Archive Log Data to S3
Archive allows you to forward log data from Installed Collectors to AWS S3 buckets to collect at a later time. If you have logs that you do not need to search immediately you can archive them for later use. You can ingest from your Archive on-demand with five-minute granularity.
Do not change the name and location of the archived files in your S3 bucket, otherwise ingesting them later will not work properly.
To archive your data you need a Processing Rule configured to send to an AWS Archive Destination. First, create an AWS Archive Destination, then create Archive processing rules to start archiving. Any data that matches the filter expression of an Archive processing rule is not sent to Sumo Logic, instead, it is sent to your AWS Archive Destination.
Every archived log message is tagged with the metadata Fields specified by the Collector and Source.
Create an AWS Archive Destination
You need the Manage S3 data forwarding role capability to create an AWS Archive Destination.
- Follow the instructions on Grant Access to an AWS Product to grant Sumo permission to send data to the destination S3 bucket.
- In the main Sumo Logic menu, select Manage Data > Collection > Data Archiving.
- Click + to add a new destination.
- Select AWS Archive bucket for Destination Type.
- Configure the following:
- Destination Name. Enter a name to identify the destination.
- Bucket Name. Enter the exact name of the S3 bucket.
noteYou can create only one destination with a particular bucket name. If you try to create a new destination with the bucket name of an existing destination, the new destination replaces the old one.
- Description. You can provide a meaningful description of the connection.
- Access Method. Select Role-based access or Key access based on the AWS authentication you are providing. Role-based access is preferred.
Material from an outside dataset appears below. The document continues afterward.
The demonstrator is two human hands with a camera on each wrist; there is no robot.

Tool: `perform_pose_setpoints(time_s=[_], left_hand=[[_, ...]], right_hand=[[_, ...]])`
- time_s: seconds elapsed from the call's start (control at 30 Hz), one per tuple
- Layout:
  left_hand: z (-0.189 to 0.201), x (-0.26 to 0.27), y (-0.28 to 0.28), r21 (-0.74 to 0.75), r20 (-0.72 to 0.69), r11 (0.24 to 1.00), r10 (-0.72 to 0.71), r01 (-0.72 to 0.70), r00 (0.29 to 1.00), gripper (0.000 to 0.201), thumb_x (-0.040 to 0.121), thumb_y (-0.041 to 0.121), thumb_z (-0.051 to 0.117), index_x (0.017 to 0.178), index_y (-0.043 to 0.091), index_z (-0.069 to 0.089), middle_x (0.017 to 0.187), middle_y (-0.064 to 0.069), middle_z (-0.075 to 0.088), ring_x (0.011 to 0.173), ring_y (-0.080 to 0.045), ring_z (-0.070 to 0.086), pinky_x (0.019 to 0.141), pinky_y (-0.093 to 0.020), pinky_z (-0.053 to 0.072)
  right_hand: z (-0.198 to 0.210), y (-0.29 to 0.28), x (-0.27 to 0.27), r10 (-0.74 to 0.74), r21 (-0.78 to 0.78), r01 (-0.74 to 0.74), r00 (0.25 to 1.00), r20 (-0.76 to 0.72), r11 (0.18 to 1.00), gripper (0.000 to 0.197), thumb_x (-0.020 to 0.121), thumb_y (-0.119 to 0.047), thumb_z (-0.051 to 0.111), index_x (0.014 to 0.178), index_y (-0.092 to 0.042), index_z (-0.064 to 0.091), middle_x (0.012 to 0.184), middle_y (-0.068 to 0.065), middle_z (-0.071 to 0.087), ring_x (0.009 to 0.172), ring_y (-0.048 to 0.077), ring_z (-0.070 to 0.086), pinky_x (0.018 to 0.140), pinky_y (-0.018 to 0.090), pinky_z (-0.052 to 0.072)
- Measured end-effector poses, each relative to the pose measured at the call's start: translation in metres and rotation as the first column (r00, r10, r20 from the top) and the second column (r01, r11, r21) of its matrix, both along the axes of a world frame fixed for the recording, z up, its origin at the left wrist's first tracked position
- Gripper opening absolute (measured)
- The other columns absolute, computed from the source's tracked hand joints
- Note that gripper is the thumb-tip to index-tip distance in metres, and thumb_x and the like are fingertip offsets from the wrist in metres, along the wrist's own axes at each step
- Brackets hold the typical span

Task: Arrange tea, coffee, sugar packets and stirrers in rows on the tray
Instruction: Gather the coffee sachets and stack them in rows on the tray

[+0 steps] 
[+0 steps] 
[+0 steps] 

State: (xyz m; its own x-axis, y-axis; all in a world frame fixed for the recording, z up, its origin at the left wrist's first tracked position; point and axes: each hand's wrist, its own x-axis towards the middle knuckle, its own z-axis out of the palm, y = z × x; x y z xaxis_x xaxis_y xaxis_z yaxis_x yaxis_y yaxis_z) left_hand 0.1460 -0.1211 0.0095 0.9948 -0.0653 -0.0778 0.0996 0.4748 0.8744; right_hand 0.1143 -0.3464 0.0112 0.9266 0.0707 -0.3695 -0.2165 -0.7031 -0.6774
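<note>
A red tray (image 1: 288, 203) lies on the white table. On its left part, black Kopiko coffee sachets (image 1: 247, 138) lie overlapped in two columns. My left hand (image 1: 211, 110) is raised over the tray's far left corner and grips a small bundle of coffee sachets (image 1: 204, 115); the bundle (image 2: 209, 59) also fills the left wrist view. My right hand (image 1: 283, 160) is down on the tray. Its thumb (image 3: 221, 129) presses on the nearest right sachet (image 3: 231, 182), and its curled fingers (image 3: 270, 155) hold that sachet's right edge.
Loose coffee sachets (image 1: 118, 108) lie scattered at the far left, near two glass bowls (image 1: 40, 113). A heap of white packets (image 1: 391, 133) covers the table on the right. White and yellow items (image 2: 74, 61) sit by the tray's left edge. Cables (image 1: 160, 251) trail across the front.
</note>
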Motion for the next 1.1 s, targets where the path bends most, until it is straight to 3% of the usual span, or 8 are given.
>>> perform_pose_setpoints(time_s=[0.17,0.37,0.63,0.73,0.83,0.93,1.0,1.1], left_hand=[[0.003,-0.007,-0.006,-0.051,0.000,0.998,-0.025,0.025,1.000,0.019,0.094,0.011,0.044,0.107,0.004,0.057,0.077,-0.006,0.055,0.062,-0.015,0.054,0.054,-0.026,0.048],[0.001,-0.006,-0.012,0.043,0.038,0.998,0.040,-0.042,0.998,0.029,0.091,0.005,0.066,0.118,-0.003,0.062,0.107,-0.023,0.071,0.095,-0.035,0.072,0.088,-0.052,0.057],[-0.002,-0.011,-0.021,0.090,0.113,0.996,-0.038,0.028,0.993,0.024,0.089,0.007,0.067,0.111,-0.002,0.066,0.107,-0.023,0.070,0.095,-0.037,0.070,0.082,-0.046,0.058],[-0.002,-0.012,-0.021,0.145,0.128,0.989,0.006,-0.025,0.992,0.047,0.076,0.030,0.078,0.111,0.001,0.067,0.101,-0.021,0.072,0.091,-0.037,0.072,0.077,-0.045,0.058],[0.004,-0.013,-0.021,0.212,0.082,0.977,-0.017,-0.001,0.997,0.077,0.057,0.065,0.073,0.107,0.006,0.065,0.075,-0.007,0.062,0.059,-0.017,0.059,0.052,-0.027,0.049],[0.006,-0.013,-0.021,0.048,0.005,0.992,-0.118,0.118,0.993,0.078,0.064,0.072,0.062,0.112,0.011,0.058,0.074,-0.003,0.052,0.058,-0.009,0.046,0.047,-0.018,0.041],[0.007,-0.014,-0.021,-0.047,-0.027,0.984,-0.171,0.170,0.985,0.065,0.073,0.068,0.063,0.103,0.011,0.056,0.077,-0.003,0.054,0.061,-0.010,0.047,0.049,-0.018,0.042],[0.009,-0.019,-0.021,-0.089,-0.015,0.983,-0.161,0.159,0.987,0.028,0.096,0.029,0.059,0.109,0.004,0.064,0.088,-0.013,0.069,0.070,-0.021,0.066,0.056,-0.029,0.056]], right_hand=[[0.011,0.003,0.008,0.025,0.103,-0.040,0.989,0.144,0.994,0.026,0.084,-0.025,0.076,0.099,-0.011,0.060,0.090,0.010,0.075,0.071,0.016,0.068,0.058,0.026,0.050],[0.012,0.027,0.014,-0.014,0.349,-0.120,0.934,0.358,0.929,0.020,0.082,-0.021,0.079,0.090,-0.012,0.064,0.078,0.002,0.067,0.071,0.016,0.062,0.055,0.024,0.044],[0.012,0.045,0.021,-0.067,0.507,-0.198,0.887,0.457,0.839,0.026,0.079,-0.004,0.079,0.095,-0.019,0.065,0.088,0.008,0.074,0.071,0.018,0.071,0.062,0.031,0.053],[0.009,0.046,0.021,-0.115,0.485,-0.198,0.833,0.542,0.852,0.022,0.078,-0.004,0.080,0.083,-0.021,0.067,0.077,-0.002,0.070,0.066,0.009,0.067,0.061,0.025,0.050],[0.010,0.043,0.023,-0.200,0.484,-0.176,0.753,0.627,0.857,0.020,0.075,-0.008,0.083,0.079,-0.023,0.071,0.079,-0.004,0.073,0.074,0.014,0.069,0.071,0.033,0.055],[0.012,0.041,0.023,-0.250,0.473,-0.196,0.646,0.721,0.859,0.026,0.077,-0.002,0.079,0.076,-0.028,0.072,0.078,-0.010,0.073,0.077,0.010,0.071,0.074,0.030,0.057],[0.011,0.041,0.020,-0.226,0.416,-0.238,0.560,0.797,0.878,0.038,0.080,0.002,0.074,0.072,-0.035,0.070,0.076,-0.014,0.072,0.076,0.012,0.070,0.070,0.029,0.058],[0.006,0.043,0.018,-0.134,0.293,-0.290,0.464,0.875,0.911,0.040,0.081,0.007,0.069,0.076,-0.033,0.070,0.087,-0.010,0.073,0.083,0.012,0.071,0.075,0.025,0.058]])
This was completed in step 1, Grant Sumo Logic access to an AWS Product.
- For Role-based access enter the Role ARN that was provided by AWS after creating the role.
- For Key access enter the Access Key ID and Secret Access Key. See AWS Access Key ID and AWS Secret Access Key for details.
- For AWS EC2 Credentials instance profile credentials on an EC2 instance where an installed collector will be used to archive log data to S3, see https://docs.aws.amazon.com/sdk-for-java/v1/developer-guide/java-dg-roles.html.
- S3 Region. Select the S3 region or keep the default value of Others. The S3 region must match the appropriate S3 bucket created in your Amazon account.
- Click Save.
If Sumo Logic is able to verify the S3 credentials, the destination will be added to the list of destinations and you can start archiving to the destination via processing rules.
Create a Processing Rule
A new processing rule type named Archive messages that match allows you to archive log data at the Source level on Installed Collectors.
An Archive processing rule acts like an exclude filter, functioning as a denylist filter where the matching data is not sent to Sumo Logic, and instead sends the excluded data to your AWS Archive bucket.
Archive and forwarding rules are processed after all other processing rule types. When there are archive and forwarding rules they are processed in the order that they are specified in the UI, top to bottom.
To configure processing rules for Archive using the web application follow these steps:
You can use JSON to configure a processing rule, use the Forward filterType. See an example data forwarding rule.
- In the main Sumo Logic menu, select Manage Data > Collection > Collection.
- Search for the Source that you want to configure, and click the Edit link for the Source. The Source must be associated with an Installed Collector.
- Scroll down to the Processing Rules section and click the arrow to expand the section.
- Click Add Rule.
- Type a Name for this rule. (Names have a maximum of 32 characters.)
- For Filter, type a regular expression that defines the messages you want to filter. The rule must match the whole message. For multi-line log messages, to get the lines before and after the line containing your text, wrap the segment with
(?s)
such as:(?s).*matching text(?s).*
Your regex must be RE2 compliant. - Select Archive messages that match as the rule type. This option is visible only if you have defined at least one AWS Archive bucket destination, as described in the previous section.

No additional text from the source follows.